I'm trying to remove tags from an Xml.Alto file with remove. My Alto file looks like this:

<alto xmlns="http://www.loc.gov/standards/alto/ns-v4#" xmlns:xsi="http://www.w3.org/2001/XMLSchema-instance" xsi:schemaLocation="http://www.loc.gov/standards/alto/ns-v4# http://www.loc.gov/standards/alto/v4/alto-4-2.xsd">   <Description>
    <MeasurementUnit>pixel</MeasurementUnit>
    <sourceImageInformation>
      <fileName>filename</fileName>
    </sourceImageInformation>   
</Description>   
<Layout>
    <Page>
      <PrintSpace>
        <TextBlock>
          <Shape><Polygon/></Shape>
          <TextLine>
            <Shape><Polygon/></Shape>
        <String CONTENT="ABCDEF" HPOS="1234" VPOS="1234" WIDTH="1234" HEIGHT="1234" />
          </TextLine>
        </TextBlock>
      </PrintSpace>
    </Page>   
</Layout> 
</alto>

AND my code is :

import xml.etree.ElementTree as ET
tree = ET.parse("file.xml")
root = tree.getroot()
ns = {'alto': 'http://www.loc.gov/standards/alto/ns-v4#'}
ET.register_namespace("", "http://www.loc.gov/standards/alto/ns-v4#")
for Test in root.findall('.//alto:TextBlock', ns):
    root.remove(Test)
    
tree.write('out.xml', encoding="UTF-8", xml_declaration=True)

Here is the error I get:

ValueError: list.remove(x): x not in list

Thanks a lot for your help 💐


Solution

  • ElementFather.remove(ElementChild) works only if the ElementChild is a sub-element of ElementFather. In your case, you have to call remove from PrintSpace.

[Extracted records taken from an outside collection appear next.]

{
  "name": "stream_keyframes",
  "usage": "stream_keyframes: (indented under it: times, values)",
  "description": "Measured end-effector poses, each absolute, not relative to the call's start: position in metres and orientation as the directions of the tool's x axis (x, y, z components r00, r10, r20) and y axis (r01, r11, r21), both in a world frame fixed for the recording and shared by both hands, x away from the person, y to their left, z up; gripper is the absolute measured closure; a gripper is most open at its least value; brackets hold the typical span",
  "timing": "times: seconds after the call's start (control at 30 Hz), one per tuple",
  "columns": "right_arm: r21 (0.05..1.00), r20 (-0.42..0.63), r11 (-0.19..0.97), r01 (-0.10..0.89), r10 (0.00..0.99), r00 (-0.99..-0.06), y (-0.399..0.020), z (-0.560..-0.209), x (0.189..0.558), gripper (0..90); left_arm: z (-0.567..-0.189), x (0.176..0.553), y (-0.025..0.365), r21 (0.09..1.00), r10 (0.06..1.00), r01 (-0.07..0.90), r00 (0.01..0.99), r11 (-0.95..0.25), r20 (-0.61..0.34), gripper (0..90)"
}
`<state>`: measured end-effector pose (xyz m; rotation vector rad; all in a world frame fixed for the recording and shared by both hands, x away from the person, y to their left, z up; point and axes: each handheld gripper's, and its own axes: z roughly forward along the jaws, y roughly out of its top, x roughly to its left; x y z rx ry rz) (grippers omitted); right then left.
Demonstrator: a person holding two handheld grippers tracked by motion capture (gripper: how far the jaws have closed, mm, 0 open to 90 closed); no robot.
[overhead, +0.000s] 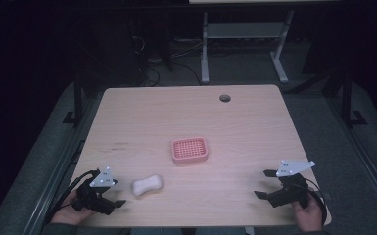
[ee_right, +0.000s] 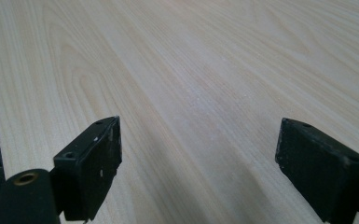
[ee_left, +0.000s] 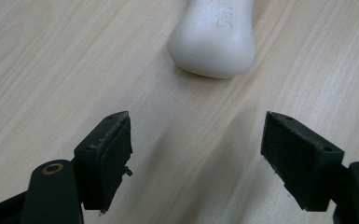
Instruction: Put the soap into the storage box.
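Note:
A white bar of soap (overhead: 147, 185) lies on the wooden table (overhead: 191, 117) near the front left. In the left gripper view the soap (ee_left: 213, 37) sits just beyond the jaws, apart from them. My left gripper (overhead: 118, 193) is open, low over the table just left of the soap; in its own view, the left gripper (ee_left: 196, 161) has bare wood between its pads. A pink soap dish (overhead: 190, 150) with a perforated top stands at the table's middle. My right gripper (overhead: 266, 184) is open at the front right, and the right gripper (ee_right: 198, 170) holds nothing.
A round cable hole (overhead: 224, 98) sits near the table's far edge. Metal desk legs (overhead: 204, 49) and cables stand on the dark floor behind. The table's front edge runs just under both hands.

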<state>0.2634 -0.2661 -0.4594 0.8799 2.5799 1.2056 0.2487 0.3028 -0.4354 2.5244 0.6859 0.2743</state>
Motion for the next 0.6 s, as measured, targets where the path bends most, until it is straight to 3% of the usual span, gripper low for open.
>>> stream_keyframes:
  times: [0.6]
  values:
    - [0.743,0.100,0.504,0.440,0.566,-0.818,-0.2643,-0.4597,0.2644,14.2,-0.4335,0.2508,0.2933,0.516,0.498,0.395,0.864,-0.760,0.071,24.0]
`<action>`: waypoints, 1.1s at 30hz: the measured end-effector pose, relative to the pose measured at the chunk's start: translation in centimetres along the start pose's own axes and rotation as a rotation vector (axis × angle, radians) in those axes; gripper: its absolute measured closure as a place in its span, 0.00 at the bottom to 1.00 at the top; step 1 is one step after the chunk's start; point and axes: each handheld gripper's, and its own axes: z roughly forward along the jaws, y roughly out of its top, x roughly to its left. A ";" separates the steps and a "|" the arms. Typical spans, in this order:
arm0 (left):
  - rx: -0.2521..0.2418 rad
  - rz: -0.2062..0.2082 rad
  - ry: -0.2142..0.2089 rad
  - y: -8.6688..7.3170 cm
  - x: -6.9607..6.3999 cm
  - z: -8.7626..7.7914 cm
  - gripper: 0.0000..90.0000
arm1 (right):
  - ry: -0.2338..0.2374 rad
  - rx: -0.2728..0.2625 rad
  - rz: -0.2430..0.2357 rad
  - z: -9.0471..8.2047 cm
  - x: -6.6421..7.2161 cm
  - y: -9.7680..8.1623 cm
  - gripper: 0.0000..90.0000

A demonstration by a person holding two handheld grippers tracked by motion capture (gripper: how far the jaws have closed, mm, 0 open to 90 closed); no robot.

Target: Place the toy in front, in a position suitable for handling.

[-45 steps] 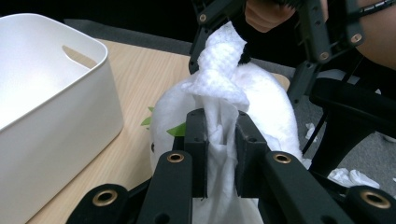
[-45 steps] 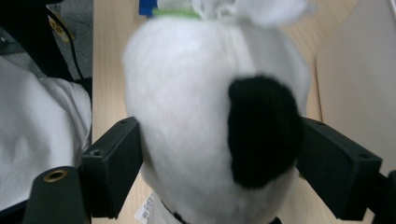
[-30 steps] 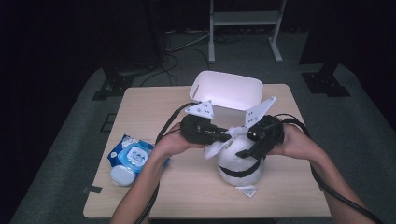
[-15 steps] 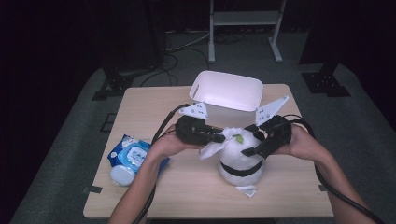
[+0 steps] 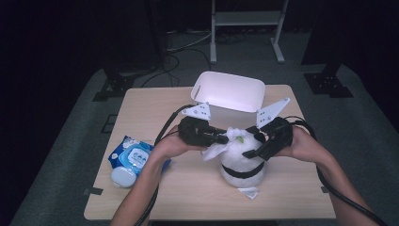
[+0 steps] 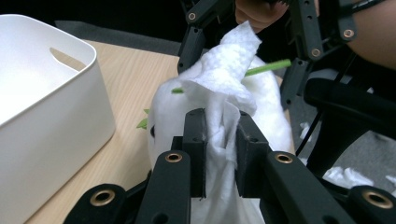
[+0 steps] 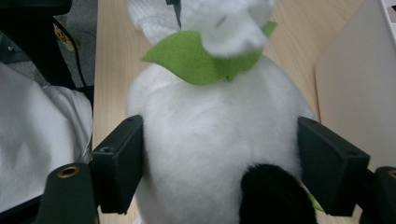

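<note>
Left gripper pinched narrow, right gripper spread wide, facing.

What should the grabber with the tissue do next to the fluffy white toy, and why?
Probably rub the wipe gently over the toy's top. The left gripper is shut on the wipe, which already drapes the plush toy by its green leaf, and the right gripper clamps the toy steady.

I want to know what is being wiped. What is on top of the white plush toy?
A crumpled white wipe lies over the top of the white plush toy, around its green leaf. The wipe covers the toy's crown.
</note>
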 end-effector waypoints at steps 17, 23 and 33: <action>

    import xml.etree.ElementTree as ET
    tree = ET.parse("file.xml")
    root = tree.getroot()
    ns = {'alto': 'http://www.loc.gov/standards/alto/ns-v4#'}
    ET.register_namespace("", "http://www.loc.gov/standards/alto/ns-v4#")
    
    for Test in root.findall('.//alto:TextBlock', ns):
        PrintSpace = root.find('.//alto:PrintSpace',ns)
        PrintSpace.remove(Test)
        
    tree.write('out.xml', encoding="UTF-8", xml_declaration=True)
    

    Note: This code is only an example of a working solution, for sure you can improve it.